◆ What is required
Without including any images, repeat the data exactly.
####################
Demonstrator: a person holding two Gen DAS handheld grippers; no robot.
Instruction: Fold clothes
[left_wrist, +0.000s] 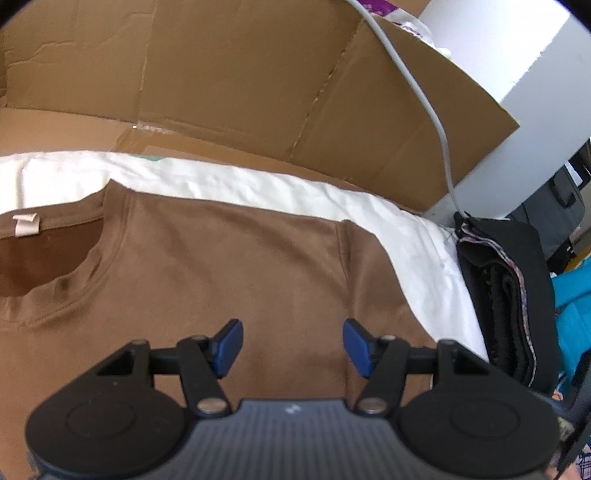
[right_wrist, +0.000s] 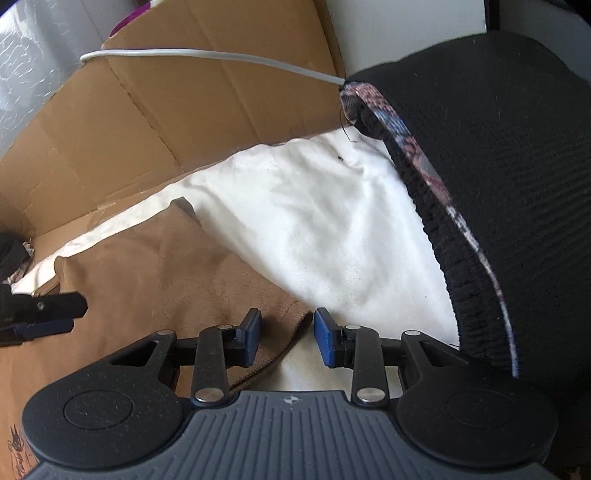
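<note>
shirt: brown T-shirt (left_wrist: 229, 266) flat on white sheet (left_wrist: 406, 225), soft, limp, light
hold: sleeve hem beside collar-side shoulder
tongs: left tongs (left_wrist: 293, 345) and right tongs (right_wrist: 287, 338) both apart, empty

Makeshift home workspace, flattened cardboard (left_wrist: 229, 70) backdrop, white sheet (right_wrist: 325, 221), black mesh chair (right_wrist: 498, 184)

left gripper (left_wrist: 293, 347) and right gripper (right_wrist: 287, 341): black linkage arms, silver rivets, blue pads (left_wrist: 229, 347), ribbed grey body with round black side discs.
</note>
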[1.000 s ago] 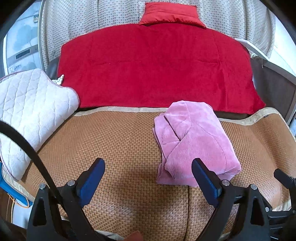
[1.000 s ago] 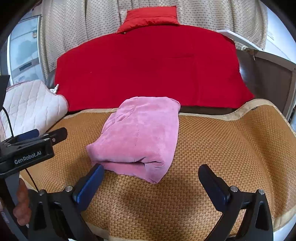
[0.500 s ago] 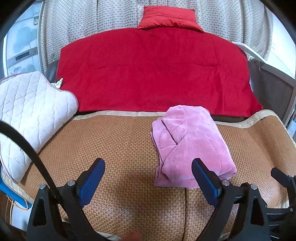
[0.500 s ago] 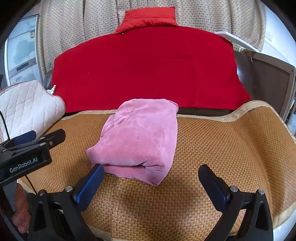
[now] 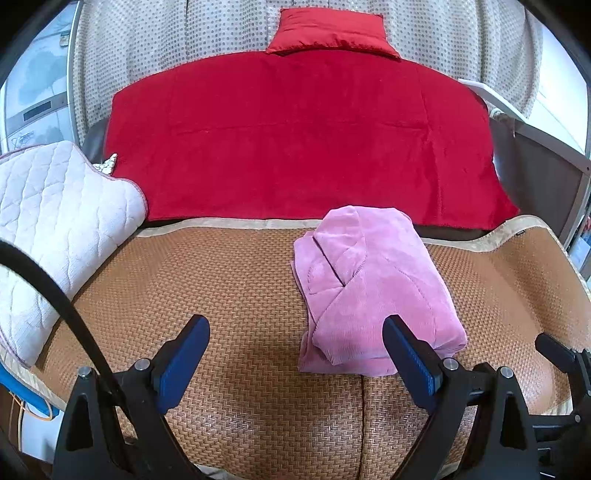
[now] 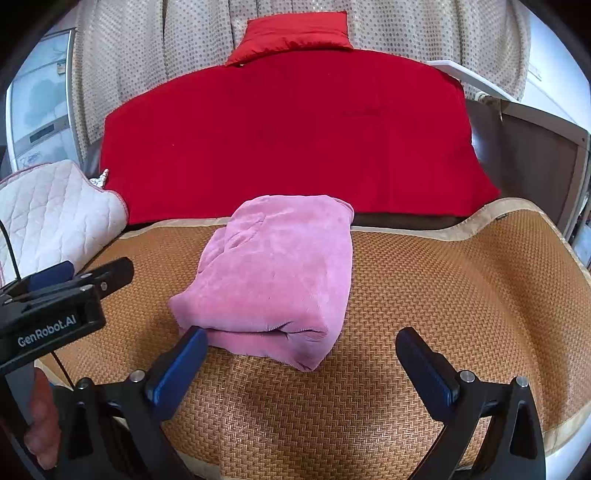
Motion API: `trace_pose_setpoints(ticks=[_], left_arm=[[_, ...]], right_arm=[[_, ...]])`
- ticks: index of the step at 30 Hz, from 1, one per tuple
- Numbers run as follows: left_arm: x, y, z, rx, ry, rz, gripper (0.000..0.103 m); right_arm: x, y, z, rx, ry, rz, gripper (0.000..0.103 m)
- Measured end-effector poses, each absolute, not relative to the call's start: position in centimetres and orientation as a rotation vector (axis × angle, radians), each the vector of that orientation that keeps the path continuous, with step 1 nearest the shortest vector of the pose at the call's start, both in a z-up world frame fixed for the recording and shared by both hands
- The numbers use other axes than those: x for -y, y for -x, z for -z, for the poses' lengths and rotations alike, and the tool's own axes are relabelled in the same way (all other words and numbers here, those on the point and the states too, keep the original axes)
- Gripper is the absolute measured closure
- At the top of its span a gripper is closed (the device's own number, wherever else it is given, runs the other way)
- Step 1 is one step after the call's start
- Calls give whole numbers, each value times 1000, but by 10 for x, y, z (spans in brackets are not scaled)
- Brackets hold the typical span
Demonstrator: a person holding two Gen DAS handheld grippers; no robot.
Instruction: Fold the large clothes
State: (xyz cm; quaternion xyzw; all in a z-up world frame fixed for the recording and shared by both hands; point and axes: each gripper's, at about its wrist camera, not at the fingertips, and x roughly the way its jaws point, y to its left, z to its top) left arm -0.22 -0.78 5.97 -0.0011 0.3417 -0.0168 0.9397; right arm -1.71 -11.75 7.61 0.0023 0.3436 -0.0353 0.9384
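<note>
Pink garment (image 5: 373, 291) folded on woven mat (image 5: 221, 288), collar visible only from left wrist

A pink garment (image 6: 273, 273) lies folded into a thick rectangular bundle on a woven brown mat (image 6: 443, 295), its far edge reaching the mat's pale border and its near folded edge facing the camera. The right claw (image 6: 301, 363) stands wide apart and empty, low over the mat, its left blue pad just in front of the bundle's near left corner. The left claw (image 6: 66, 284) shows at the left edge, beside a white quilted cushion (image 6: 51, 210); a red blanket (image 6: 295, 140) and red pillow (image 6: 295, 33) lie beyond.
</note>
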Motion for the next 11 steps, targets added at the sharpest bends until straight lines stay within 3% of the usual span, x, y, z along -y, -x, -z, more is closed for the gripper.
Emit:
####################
◆ Task result
Demonstrator: a person holding two Gen DAS handheld grippers; no robot.
Instruction: Fold clothes
[left_wrist, +0.000s] 
[right_wrist, +0.000s] 
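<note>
shirt: brown T-shirt (left_wrist: 229, 266) flat on white sheet (left_wrist: 406, 225), soft, limp, light
hold: sleeve hem beside collar-side shoulder
tongs: left tongs (left_wrist: 293, 345) and right tongs (right_wrist: 287, 338) both apart, empty

Makeshift home workspace, flattened cardboard (left_wrist: 229, 70) backdrop, white sheet (right_wrist: 325, 221), black mesh chair (right_wrist: 498, 184)

left gripper (left_wrist: 293, 347) and right gripper (right_wrist: 287, 341): black linkage arms, silver rivets, blue pads (left_wrist: 229, 347), ribbed grey body with round black side discs.
</note>
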[1.000 s ago] 
[1.000 s ago] 
[0.500 s ago] 
[0.500 s ago] 
[now] 
[now] 
Motion API: `trace_pose_setpoints(ticks=[_], left_arm=[[_, ...]], right_arm=[[_, ...]])`
- ticks: index of the step at 30 Hz, from 1, one per tuple
- Numbers run as follows: left_arm: x, y, z, rx, ry, rz, gripper (0.000..0.103 m); right_arm: x, y, z, rx, ry, rz, gripper (0.000..0.103 m)
- Measured end-effector poses, each absolute, not relative to the call's start: position in centimetres and orientation as a rotation vector (axis × angle, radians), each the vector of that orientation that keeps the path continuous, with step 1 nearest the shortest vector of the pose at the call's start, both in a z-up world frame fixed for the recording and shared by both hands
- The numbers use other axes than those: x for -y, y for -x, z for -z, for the poses' lengths and rotations alike, and the tool's own axes are relabelled in the same way (all other words and numbers here, those on the point and the states too, keep the original axes)
- Gripper is the absolute measured closure
- At the top of its span a gripper is closed (the device's own number, wherever else it is given, runs the other way)
- Step 1 is one step after the call's start
- Calls give whole numbers, each value times 1000, but by 10 for x, y, z (spans in brackets are not scaled)
- Brackets hold the typical span
Demonstrator: a person holding two Gen DAS handheld grippers; no robot.
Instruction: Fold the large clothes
State: (xyz cm; quaternion xyzw; all in a z-up world frame fixed for the recording and shared by both hands; point and axes: each gripper's, at about its wrist camera, not at the fingertips, and x roughly the way its jaws point, y to its left, z to its top) left arm -0.22 -0.78 5.97 -0.0011 0.3417 -0.0168 0.9397; right arm -1.71 -11.75 7.61 0.0023 0.3436 -0.0353 0.9384
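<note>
Pink garment (image 5: 373, 291) folded on woven mat (image 5: 221, 288), collar visible only from left wrist

A pink garment (image 6: 273, 273) lies folded into a thick rectangular bundle on a woven brown mat (image 6: 443, 295), its far edge reaching the mat's pale border and its near folded edge facing the camera. The right claw (image 6: 301, 363) stands wide apart and empty, low over the mat, its left blue pad just in front of the bundle's near left corner. The left claw (image 6: 66, 284) shows at the left edge, beside a white quilted cushion (image 6: 51, 210); a red blanket (image 6: 295, 140) and red pillow (image 6: 295, 33) lie beyond.
</note>
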Motion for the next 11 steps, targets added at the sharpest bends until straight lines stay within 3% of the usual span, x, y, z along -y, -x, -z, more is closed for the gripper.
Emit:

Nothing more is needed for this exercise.